Copy each entry exactly, leaving nothing out.
Segment Start: Source records
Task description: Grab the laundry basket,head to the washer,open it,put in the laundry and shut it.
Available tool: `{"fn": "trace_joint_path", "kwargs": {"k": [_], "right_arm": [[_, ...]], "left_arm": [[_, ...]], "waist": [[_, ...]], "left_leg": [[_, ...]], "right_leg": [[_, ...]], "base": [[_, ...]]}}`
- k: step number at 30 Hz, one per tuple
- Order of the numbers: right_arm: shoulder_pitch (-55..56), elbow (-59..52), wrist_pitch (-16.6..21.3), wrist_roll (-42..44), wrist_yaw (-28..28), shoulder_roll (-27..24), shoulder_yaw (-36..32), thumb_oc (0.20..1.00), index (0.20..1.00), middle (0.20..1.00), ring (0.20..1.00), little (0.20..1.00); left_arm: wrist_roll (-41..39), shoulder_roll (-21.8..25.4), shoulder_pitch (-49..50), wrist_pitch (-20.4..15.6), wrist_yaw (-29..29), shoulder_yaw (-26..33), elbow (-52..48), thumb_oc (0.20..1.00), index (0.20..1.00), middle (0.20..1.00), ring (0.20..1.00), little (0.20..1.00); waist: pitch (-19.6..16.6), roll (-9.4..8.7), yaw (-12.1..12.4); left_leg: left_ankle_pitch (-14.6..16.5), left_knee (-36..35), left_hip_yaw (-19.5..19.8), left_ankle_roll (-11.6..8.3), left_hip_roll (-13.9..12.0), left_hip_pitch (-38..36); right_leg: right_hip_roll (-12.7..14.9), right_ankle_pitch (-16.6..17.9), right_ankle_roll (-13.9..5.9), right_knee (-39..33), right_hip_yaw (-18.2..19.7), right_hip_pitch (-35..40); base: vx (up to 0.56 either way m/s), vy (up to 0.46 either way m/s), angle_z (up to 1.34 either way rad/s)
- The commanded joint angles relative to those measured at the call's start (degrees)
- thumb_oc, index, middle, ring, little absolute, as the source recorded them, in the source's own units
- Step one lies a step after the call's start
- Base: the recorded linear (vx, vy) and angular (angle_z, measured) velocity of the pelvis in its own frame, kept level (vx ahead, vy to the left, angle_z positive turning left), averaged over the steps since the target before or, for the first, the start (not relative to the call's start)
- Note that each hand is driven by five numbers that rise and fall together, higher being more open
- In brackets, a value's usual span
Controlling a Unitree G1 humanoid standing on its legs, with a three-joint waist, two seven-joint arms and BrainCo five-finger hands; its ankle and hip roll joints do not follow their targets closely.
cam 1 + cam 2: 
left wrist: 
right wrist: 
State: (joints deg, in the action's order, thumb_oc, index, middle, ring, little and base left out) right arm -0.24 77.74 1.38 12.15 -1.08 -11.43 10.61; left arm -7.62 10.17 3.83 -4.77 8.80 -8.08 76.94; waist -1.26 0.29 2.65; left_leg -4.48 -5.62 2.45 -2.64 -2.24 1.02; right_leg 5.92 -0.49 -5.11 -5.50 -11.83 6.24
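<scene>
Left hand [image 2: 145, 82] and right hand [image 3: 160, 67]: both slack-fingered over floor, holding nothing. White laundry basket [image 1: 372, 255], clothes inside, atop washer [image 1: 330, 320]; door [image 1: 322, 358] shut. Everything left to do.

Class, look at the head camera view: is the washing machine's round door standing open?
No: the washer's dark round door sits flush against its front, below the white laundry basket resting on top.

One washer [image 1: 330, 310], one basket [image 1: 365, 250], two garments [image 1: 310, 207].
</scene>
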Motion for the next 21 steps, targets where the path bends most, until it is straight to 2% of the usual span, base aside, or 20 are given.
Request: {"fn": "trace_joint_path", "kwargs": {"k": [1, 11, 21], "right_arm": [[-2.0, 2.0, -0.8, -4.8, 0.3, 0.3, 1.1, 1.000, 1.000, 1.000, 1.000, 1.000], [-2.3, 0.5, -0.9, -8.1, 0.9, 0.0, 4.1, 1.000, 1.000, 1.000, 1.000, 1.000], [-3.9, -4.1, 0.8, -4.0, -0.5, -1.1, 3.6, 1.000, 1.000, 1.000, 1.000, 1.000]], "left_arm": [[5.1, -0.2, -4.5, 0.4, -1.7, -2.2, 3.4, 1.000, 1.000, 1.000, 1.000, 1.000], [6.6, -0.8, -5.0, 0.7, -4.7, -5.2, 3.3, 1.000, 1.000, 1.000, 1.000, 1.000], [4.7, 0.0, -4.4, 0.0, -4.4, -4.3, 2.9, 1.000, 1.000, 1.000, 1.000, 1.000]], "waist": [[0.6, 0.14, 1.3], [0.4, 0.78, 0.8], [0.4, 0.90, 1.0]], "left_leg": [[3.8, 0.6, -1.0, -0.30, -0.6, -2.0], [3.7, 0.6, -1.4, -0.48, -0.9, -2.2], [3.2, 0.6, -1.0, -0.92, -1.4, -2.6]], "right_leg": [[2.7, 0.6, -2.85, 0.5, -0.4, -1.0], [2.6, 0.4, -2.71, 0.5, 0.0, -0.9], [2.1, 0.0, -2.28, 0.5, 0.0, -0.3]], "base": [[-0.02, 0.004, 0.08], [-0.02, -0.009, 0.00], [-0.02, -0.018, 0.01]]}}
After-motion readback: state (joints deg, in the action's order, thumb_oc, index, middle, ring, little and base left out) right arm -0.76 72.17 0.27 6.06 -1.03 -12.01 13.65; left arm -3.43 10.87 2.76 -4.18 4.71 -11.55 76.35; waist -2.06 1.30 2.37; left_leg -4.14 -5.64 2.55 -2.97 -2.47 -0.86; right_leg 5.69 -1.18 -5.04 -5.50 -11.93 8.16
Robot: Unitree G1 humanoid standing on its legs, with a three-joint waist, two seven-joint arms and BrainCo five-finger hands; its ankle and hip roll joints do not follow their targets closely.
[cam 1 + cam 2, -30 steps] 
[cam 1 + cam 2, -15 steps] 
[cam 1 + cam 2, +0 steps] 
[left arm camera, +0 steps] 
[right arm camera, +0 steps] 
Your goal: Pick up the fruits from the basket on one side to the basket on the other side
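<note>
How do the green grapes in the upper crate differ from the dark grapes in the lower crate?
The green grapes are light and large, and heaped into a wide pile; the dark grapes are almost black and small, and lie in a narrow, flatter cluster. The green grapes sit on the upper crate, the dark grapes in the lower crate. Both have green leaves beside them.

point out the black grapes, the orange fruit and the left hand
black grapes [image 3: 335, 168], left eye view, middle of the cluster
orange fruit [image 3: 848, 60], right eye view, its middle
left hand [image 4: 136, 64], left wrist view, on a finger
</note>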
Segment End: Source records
_Answer to the problem:_
Task description: Grab the laundry basket,head to the washer,open it,put in the laundry and shut it.
Available tool: `{"fn": "trace_joint_path", "kwargs": {"k": [_], "right_arm": [[_, ...]], "left_arm": [[_, ...]], "waist": [[_, ...]], "left_leg": [[_, ...]], "right_leg": [[_, ...]], "base": [[_, ...]]}}`
- k: step number at 30 Hz, one per tuple
- Order of the numbers: right_arm: shoulder_pitch (-55..56), elbow (-59..52), wrist_pitch (-16.6..21.3), wrist_roll (-42..44), wrist_yaw (-28..28), shoulder_roll (-27..24), shoulder_yaw (-36..32), thumb_oc (0.20..1.00), index (0.20..1.00), middle (0.20..1.00), ring (0.20..1.00), little (0.20..1.00); left_arm: wrist_roll (-41..39), shoulder_roll (-21.8..25.4), shoulder_pitch (-49..50), wrist_pitch (-20.4..15.6), wrist_yaw (-29..29), shoulder_yaw (-26..33), elbow (-52..48), thumb_oc (0.20..1.00), index (0.20..1.00), middle (0.20..1.00), ring (0.20..1.00), little (0.20..1.00); waist: pitch (-19.6..16.6), roll (-9.4..8.7), yaw (-12.1..12.4); left_leg: left_ankle_pitch (-14.6..16.5), left_knee (-36..35), left_hip_yaw (-19.5..19.8), left_ankle_roll (-11.6..8.3), left_hip_roll (-13.9..12.0), left_hip_pitch (-38..36); right_leg: right_hip_roll (-12.7..14.9), right_ankle_pitch (-16.6..17.9), right_ankle_roll (-13.9..5.9), right_knee (-39..33), right_hip_yaw (-18.2..19.7), right_hip_pitch (-35..40); base: vx (up to 0.56 either way m/s), vy (up to 0.46 either way m/s), angle_z (up to 1.34 either way rad/s)
- The commanded joint angles relative to those measured at the call's start (degrees)
- thumb_oc, index, middle, ring, little absolute, as the source recorded them, in the source's own units
- Step one lies a step after the call's start
- Base: the recorded linear (vx, vy) and angular (angle_z, measured) velocity of the pelvis in its own frame, kept level (vx ahead, vy to the left, angle_z positive turning left), averaged over the steps since the target before or, for the first, the start (not relative to the call's start)
- Note that each hand is driven by five numbers that rise and fall together, higher being more open
- In brackets, a value's usual span
Controlling a Unitree G1 humanoid standing on its legs, with a three-joint waist, two seven-joint arms and BrainCo five-finger hands; its ankle and hip roll joints do not follow their targets closely.
cam 1 + cam 2: 
left wrist: 
right wrist: 
State: (joints deg, in the action's order, thumb_oc, index, middle, ring, little and base left out) right arm -0.24 77.74 1.38 12.15 -1.08 -11.43 10.61; left arm -7.62 10.17 3.83 -4.77 8.80 -8.08 76.94; waist -1.26 0.29 2.65; left_leg -4.48 -5.62 2.45 -2.64 -2.24 1.02; right_leg 5.92 -0.49 -5.11 -5.50 -11.83 6.24
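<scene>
Left hand [image 2: 145, 82] and right hand [image 3: 160, 67]: both slack-fingered over floor, holding nothing. White laundry basket [image 1: 372, 255], clothes inside, atop washer [image 1: 330, 320]; door [image 1: 322, 358] shut. Everything left to do.

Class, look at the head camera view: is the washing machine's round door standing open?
No: the washer's dark round door sits flush against its front, below the white laundry basket resting on top.

One washer [image 1: 330, 310], one basket [image 1: 365, 250], two garments [image 1: 310, 207].
</scene>
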Motion for the next 21 steps, targets where the path bends most, until it is straight to 2% of the usual span, base aside, or 20 are given.
Request: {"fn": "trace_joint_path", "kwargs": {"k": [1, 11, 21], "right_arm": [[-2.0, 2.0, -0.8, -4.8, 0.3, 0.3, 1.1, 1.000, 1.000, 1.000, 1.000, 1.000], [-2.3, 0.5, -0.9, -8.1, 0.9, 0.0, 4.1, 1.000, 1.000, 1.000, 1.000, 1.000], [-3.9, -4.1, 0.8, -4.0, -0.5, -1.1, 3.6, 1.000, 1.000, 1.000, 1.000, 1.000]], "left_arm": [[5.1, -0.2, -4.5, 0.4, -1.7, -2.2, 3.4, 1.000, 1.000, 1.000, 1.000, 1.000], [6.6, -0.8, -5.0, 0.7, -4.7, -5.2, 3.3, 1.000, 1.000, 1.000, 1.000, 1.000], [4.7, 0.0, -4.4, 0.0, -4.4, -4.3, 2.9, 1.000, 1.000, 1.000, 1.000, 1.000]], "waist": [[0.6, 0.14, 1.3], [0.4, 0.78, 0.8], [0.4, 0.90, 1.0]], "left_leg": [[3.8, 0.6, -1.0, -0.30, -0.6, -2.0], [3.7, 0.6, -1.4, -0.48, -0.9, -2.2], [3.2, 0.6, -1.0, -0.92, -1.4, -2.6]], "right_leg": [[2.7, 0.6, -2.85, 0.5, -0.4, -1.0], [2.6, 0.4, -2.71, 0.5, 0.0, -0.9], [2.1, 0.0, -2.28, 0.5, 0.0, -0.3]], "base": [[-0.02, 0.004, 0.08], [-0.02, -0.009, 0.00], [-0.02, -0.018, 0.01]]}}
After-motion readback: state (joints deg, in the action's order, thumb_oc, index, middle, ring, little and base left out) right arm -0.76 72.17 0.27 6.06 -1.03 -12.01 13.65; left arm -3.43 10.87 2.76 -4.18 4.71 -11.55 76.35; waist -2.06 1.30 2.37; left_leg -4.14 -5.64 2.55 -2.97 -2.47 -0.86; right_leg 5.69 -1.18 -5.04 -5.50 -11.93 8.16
Robot: Unitree G1 humanoid standing on its legs, with a three-joint waist, two seven-joint arms and BrainCo five-finger hands; its ankle and hip roll joints do not follow their targets closely.
[cam 1 + cam 2, -30 steps] 
[cam 1 + cam 2, -15 steps] 
[cam 1 + cam 2, +0 steps] 
[left arm camera, +0 steps] 
[right arm camera, +0 steps] 
Your goal: Pick up the fruits from the basket on one side to the basket on the other side
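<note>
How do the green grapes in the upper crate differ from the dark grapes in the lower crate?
The green grapes are light and large, and heaped into a wide pile; the dark grapes are almost black and small, and lie in a narrow, flatter cluster. The green grapes sit on the upper crate, the dark grapes in the lower crate. Both have green leaves beside them.

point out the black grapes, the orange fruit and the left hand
black grapes [image 3: 335, 168], left eye view, middle of the cluster
orange fruit [image 3: 848, 60], right eye view, its middle
left hand [image 4: 136, 64], left wrist view, on a finger
</note>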

Reply complete, and nothing else is required.